• **TASK DETAILS**:
Beginning with the line that holds "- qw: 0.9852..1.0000" in the data below, give again every line through the one that holds "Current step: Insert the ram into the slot", exactly as written.

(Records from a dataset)
::::

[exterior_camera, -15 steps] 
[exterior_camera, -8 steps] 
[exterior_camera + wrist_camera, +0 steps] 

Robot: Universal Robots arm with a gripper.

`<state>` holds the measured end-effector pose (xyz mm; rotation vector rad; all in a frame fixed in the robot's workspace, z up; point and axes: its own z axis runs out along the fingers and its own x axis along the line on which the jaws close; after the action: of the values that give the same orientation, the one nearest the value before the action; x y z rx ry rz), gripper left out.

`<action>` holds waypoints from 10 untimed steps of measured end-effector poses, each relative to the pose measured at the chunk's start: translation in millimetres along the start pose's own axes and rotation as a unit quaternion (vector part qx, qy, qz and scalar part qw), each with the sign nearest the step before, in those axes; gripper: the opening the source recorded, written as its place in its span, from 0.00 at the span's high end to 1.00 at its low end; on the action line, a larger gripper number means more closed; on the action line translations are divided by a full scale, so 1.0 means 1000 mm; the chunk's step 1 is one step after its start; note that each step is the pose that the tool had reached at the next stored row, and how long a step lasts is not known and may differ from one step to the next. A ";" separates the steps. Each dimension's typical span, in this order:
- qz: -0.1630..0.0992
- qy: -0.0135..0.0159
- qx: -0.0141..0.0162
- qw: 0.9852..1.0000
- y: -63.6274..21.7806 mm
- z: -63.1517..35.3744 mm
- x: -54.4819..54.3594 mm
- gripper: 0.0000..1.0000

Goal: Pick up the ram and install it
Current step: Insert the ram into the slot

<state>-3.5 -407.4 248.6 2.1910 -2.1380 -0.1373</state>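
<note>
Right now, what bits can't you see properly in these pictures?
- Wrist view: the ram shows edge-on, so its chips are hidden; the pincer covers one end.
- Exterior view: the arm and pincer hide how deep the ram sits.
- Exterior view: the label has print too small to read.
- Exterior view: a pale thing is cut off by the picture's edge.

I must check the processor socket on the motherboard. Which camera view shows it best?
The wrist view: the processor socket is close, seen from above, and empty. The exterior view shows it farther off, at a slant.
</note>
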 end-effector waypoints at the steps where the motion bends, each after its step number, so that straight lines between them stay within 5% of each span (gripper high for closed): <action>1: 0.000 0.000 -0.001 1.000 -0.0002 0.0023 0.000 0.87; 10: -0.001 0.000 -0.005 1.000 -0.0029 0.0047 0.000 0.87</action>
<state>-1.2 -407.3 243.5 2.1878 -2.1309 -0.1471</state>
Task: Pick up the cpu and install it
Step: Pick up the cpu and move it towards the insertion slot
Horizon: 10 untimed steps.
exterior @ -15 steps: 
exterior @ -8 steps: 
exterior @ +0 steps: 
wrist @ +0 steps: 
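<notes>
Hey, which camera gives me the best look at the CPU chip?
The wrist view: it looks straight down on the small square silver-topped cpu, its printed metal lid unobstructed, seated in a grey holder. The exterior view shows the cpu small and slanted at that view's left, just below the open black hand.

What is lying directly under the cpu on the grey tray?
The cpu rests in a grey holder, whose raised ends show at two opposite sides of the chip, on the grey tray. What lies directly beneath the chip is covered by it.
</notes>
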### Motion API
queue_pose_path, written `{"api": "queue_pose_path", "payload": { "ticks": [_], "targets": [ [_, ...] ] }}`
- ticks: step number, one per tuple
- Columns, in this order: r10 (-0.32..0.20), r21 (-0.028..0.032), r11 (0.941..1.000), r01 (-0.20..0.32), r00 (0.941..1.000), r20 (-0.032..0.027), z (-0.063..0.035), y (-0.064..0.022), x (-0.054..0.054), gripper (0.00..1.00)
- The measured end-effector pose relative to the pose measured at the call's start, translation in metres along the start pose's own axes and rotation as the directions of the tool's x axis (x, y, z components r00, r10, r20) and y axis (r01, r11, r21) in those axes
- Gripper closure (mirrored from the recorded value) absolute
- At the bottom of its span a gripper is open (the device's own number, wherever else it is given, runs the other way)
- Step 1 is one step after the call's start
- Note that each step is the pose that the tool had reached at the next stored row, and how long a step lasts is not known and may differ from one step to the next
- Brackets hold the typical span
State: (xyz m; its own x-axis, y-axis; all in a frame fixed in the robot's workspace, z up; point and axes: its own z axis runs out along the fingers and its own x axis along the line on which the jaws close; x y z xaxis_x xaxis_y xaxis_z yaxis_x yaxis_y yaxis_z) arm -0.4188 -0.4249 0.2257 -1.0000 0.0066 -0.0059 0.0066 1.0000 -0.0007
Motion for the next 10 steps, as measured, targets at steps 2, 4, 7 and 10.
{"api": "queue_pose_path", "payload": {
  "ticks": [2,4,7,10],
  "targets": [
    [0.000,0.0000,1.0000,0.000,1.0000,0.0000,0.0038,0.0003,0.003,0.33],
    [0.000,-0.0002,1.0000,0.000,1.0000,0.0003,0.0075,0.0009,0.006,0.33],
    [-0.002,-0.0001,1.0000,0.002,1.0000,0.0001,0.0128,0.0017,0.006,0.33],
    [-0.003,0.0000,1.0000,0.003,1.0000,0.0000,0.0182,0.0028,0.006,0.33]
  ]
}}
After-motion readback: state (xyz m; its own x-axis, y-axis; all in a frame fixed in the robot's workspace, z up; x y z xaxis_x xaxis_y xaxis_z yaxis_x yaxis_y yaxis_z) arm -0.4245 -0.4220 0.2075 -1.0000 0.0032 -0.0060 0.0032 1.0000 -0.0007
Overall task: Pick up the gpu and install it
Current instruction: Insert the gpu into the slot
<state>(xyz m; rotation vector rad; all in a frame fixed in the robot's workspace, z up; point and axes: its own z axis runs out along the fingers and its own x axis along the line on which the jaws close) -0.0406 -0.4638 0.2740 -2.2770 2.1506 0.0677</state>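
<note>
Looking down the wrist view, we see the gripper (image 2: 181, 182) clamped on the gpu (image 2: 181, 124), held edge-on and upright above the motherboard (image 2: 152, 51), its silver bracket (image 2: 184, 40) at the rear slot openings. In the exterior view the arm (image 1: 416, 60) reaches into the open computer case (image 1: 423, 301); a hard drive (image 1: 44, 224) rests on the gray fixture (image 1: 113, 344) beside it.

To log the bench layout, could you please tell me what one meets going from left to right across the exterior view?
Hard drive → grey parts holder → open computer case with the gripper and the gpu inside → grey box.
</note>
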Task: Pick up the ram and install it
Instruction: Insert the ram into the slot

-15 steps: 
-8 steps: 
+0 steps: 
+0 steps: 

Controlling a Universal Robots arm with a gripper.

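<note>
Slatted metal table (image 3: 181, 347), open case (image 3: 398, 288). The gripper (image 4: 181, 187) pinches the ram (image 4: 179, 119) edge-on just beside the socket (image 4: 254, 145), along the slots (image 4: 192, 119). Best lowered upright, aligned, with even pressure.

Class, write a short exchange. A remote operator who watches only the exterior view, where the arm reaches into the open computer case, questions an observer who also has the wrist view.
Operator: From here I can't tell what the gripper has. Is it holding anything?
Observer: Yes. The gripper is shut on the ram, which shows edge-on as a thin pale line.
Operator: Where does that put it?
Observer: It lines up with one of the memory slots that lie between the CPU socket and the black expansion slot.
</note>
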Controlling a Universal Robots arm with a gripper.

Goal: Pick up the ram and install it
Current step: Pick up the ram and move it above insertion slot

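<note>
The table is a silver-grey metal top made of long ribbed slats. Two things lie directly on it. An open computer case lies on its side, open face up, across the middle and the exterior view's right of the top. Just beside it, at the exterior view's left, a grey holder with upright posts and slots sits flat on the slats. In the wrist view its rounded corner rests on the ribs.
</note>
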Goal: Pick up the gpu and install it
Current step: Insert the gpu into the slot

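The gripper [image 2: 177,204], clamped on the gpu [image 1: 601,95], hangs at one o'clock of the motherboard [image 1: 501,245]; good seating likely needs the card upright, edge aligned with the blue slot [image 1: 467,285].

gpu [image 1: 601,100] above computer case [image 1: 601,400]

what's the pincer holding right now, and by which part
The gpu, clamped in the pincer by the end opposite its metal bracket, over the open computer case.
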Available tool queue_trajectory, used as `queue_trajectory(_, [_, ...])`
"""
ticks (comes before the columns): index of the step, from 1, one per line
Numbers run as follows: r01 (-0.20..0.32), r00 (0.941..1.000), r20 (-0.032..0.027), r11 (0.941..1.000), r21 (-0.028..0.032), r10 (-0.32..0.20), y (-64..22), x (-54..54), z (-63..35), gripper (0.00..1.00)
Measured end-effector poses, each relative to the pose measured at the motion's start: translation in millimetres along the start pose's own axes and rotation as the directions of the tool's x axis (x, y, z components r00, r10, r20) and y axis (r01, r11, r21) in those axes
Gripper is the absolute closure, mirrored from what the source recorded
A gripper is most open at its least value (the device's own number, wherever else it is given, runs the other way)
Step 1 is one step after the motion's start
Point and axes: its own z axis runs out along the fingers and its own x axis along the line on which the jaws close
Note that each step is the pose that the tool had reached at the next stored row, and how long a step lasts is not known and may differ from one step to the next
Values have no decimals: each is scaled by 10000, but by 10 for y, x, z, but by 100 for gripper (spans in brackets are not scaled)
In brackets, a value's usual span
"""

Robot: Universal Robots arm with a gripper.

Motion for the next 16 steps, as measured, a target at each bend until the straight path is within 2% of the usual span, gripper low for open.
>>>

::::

• **SOLUTION TO THIS EXERCISE**:
- qw: 0.9852..1.0000
- y: -63.6274..21.7806 mm
- z: -63.1517..35.3744 mm
- x: -54.4819..54.3594 mm
- gripper: 0.0000..1.0000

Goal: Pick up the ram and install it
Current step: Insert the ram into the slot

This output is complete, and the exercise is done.